– Василий, я тебя сердечно прошу!
– Что?! Я не понимаю, что за избыточная опека! – возмущался он тихим шепотом. – Ладно, в прошлом! Помню, был я поручиком… Но сейчас-то я серьезный человек!..
– Водички попей, – присоветовал ему друг.
Давыдов шумно, выражая недовольство, придвинул к себе высокий хрустальный графин и громко набулькал в граненый стакан воды.
– Форма знакомая, ощущения не те… Как тогда ночью, когда отелем ошиблись.
Шуйский горестно вздохнул.
– Надо было все-таки прикупить тех крикунов, – констатировал Панкратов, глядя на галдящий край стола, собранный из удельных владетелей не самого большого достатка, но самого могучего гонора.
– Так я и прикупил, как договорились, – спокойно произнес Юсупов. – Счета потом всем пришлю, по равной доле.
– Когда? – Удивились в ответ.
– С утра еще.
Мстиславский покосился на соседа, но комментировать не стал. Остальные тоже вспомнили, почему не любят Юсуповых.
– Гости дорогие! – Прогремело от трона, заставив говоривших умолкнуть и повернуться лицом к императору. – Сегодня вы здесь по моему приглашению, в моем доме. Собрал я всех, чтобы князь Скрябин мог свою обиду до вас донести. А вам решать, признать ли его обиду и помочь ли – словом, а может и делом. Говори, князь.
Из-за общего стола, отодвинув кресло, вышел тучный мужчина на пятом десятке лет, демонстративно отшагнув в сторону, чтобы казаться ближе к трону.
– Меня вы знаете. От Юрия Святославовича, князя Смоленского, я род веду. Потому говорить буду не только за себя, но и за Травиных, Пырьевых и Осокиных, что со мной в родстве. Горе у нас случилось, упокоились огненным судом наши родичи князья Фоминские. То был божий суд. – Приподнял он голос, стараясь не смотреть на князя Стародубского. – В том обиды нет.
В зале прошла волна движения – это печаль, ухмылки, циничные взгляды и равнодушие находили форму на княжеских лицах. Хотя родичам открыто признать отказ от кровной мести – как же это так возможно…
– Я видел много горя на лице жены друга моего, князя Тарусского. – Артистичным жестом указал на князя, занимающего место рядом с ним. – Его свет души, Анна Григорьевна, в девичестве Фоминская. Тяжелая утрата лишила ее покоя и сна, а приговор небес поставил перед ней тяжелую задачу. Анна Григорьевна приняла беду близко к сердцу и испросила у мужа и церкви отпустить ее из семьи. Фоминской Анной Григорьевной вышла она из храма, о чем есть записи в реестровых книгах. Фоминской пришла на могилы родичей и клялась спасти благородный и древний род, герб которого все еще на стенах этого зала, от исчезновения.
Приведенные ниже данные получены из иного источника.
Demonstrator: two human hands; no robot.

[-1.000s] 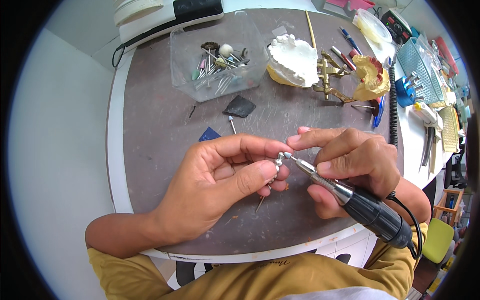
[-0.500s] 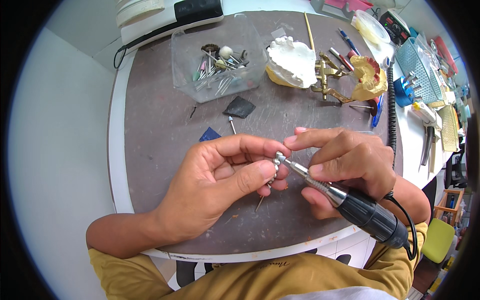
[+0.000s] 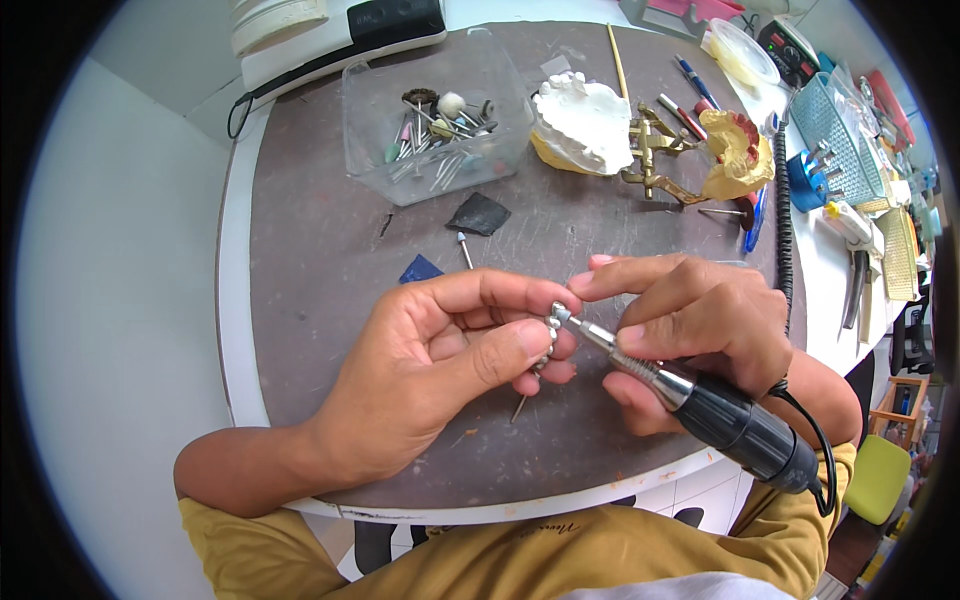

Князь выдержал паузу и обвел присутствующих мрачным взглядом.
– Мои друзья, которых я прошу быть самыми строгими судьями. Мои соперники, в чей чести я не сомневаюсь. Возможно ли быть так, чтобы честной дочери стоять обворованной у могилы отца и дяди?! Как так вышло, что в миг, когда думают о деле благом и дают в том клятвы, кто-то смеет ставить на поток и разграбление отчий дом, открыто и дерзко?!
Зал возмущенно загудел. Не так, чтобы зашелся криками и призваниями – но волны наступающего шторма накатывали на берег.
– Тебя спрошу, князь Панкратов, а есть ли в тебе честь, красть последнее у женщины?! – Завершил он грозным рыком.